**What is being asked**
Please return the full listing word for word, leaving out any pictures.

**Dataset content**
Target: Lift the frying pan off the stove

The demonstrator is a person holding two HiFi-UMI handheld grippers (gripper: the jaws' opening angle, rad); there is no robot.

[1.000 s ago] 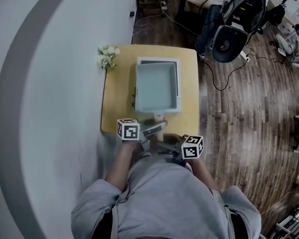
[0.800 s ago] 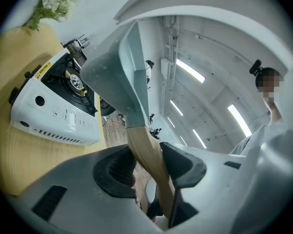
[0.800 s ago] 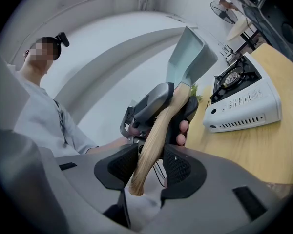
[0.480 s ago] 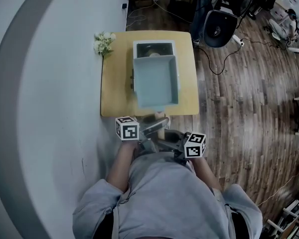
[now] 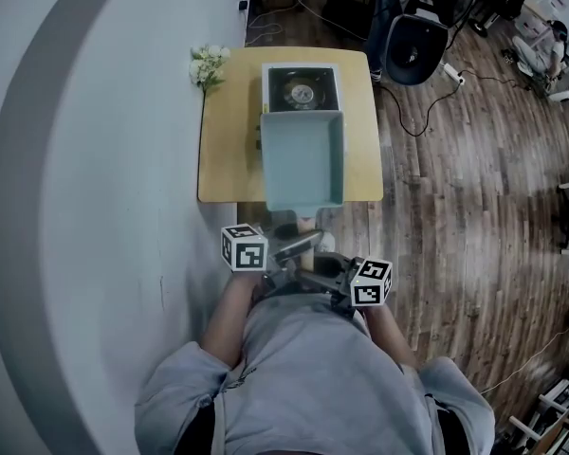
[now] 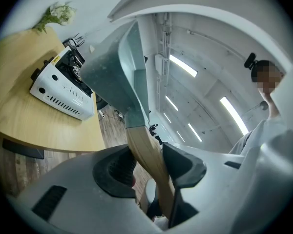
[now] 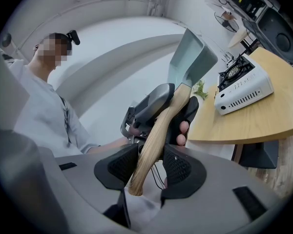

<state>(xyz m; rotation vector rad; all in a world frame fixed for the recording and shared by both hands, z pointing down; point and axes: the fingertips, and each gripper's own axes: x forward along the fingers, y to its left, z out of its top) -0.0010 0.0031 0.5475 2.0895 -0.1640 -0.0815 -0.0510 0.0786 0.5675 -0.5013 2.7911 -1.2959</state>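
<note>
Your left gripper (image 6: pixel 145 167) and right gripper (image 7: pixel 153 165): both clamped on pan (image 5: pixel 303 164) handle (image 6: pixel 136 143). Pan: raised clear of stove (image 5: pixel 302 88) on table (image 5: pixel 228 159).

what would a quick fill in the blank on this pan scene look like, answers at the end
1. The left gripper and the right gripper are both shut on the ____ handle of the frying pan.
2. The frying pan is held in the air, clear of the white ____.
3. A bunch of ____ lies at the table's far corner, by the wall.

Answers: wooden; stove; flowers
</note>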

**Solution below**
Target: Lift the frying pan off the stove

The demonstrator is a person holding two HiFi-UMI handheld grippers (gripper: the jaws' opening angle, rad); there is no robot.

[1.000 s ago] 
[0.800 s ago] 
[0.800 s ago] 
[0.480 s ago] 
[now] 
[now] 
[now] 

<state>(xyz m; rotation vector rad; all in a world frame fixed for the recording and shared by both hands, z pointing down; point and axes: the fingertips, and each gripper's own axes: x forward along the fingers, y to its left, z out of its top) -0.0010 0.0031 0.5475 2.0895 -0.1640 -0.0815 -0.0510 0.0786 0.5675 -0.5013 2.7911 -1.2959</state>
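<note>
Your left gripper (image 6: pixel 145 167) and right gripper (image 7: pixel 153 165): both clamped on pan (image 5: pixel 303 164) handle (image 6: pixel 136 143). Pan: raised clear of stove (image 5: pixel 302 88) on table (image 5: pixel 228 159).

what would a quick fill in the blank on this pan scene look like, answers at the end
1. The left gripper and the right gripper are both shut on the ____ handle of the frying pan.
2. The frying pan is held in the air, clear of the white ____.
3. A bunch of ____ lies at the table's far corner, by the wall.

Answers: wooden; stove; flowers
</note>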

This exercise has now been finished.